▸ How to complete this task: Return the data below exactly, but only from the line containing "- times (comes" through the line containing "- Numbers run", with both of those lines included.

▸ Input data:

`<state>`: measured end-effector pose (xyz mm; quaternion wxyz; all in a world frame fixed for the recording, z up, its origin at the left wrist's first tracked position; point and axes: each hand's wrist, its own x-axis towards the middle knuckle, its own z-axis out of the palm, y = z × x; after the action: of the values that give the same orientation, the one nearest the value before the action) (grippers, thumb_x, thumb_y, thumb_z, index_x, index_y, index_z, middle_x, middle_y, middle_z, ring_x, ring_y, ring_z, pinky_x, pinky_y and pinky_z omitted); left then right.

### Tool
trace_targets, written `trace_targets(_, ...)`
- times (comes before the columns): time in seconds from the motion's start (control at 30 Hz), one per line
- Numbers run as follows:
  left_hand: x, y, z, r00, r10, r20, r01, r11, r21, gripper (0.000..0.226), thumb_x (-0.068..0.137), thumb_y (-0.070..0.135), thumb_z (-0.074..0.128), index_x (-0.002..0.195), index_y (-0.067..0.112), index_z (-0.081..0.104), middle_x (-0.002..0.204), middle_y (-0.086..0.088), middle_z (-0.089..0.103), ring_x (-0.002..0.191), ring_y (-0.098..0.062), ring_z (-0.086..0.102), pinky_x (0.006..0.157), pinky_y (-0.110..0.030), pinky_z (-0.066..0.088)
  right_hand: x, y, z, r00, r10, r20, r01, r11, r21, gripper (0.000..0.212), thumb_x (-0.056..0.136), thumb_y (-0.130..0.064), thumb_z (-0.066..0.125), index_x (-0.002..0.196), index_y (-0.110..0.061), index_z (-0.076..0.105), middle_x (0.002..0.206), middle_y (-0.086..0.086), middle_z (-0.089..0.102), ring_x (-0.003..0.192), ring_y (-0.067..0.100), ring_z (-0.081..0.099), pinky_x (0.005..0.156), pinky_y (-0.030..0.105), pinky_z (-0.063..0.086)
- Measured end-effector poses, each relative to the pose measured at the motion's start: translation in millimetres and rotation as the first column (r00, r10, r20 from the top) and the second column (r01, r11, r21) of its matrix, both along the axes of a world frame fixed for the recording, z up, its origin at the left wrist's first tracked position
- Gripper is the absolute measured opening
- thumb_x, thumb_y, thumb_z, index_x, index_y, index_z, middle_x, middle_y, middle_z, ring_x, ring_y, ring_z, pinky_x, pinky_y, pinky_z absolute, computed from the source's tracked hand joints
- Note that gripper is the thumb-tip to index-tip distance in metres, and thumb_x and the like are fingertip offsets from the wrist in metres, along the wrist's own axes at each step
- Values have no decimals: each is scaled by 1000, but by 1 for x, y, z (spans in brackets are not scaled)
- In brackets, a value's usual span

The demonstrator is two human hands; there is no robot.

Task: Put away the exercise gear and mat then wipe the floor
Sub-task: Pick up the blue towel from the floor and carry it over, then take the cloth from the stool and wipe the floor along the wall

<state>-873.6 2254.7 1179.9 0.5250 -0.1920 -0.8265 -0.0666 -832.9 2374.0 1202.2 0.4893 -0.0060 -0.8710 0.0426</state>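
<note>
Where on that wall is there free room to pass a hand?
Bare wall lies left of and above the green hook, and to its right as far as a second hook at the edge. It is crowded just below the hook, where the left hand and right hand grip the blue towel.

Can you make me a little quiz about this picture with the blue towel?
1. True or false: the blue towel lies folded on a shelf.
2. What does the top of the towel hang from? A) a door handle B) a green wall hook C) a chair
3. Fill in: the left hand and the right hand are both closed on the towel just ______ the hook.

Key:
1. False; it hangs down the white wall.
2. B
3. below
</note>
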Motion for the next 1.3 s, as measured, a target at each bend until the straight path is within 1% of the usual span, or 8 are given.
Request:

▸ Exercise solution:
- times (comes before the columns): time in seconds from the motion's start (control at 30 Hz), one per line
- Numbers run as follows:

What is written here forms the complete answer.